Assim como são necessários conhecimentos prévios para aceder ao uso de qualquer tecnologia, a criança deve desenvolver certas virtudes, como a capacidade de discernir o que é relevante, o sentido de autocontrole e as competências sociais, antes de ingressar no mundo virtual. Por isso, diferentemente da postura dominante, L’Ecuyer sugere: reduzir os estímulos externos que demandam continuamente a atenção e bloqueiam a sensibilidade natural; atrasar a gratificação para ajudar a desenvolver o locus de controle interno; buscar o sentido das aprendizagens a partir de motivações autênticas; favorecer as relações que consolidam o apego seguro e o sentido de identidade; proporcionar alternativas para que as crianças aprendam a reconhecer o que é valioso. A autora também sugere evitar a multitarefa tecnológica, que dispersa e torna crianças e adolescentes propensos ao consumo passivo de conteúdo irrelevante.
Em Educar na realidade, a proposta de L’Ecuyer não consiste em ignorar a valiosa contribuição da tecnologia em nossa vida, mas em considerar a necessidade de tomar distância da empolgação com a tecnologia para poder pensar “com serenidade, sem preconceitos nem interferências”, sobre o lugar que as Novas Tecnologias devem ocupar, ou não, na educação de crianças e jovens, considerando que a educação verdadeira visa a busca da perfeição de que é capaz a natureza humana. Se a promessa de que a tecnologia revolucionaria a educação não está acontecendo, talvez seja devido a que “a educação não é verdadeira por ser revolucionária, é revolucionária por ser verdadeira”, como afirma a autora.
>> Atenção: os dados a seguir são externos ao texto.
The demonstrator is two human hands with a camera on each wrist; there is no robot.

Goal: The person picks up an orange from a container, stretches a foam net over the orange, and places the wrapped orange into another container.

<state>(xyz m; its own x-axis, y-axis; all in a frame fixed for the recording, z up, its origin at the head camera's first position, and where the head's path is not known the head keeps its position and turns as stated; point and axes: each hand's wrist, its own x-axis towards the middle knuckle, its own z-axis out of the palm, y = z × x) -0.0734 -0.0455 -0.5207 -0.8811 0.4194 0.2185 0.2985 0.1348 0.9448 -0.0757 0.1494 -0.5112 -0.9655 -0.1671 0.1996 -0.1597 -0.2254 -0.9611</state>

Para ser original, é preciso “voltar às origens” e, para inovar, é preciso “repensar ideias que não nos atrevemos a colocar em questão e sacudir paradigmas intocáveis”. Por isso, L’Ecuyer sugere pensar em alternativas para proporcionar mais oportunidades de “estrear a vida ao vivo e direto”, atraindo o olhar do educando para o esplendor da realidade, porque “a melhor preparação para o mundo digital é o mundo real”.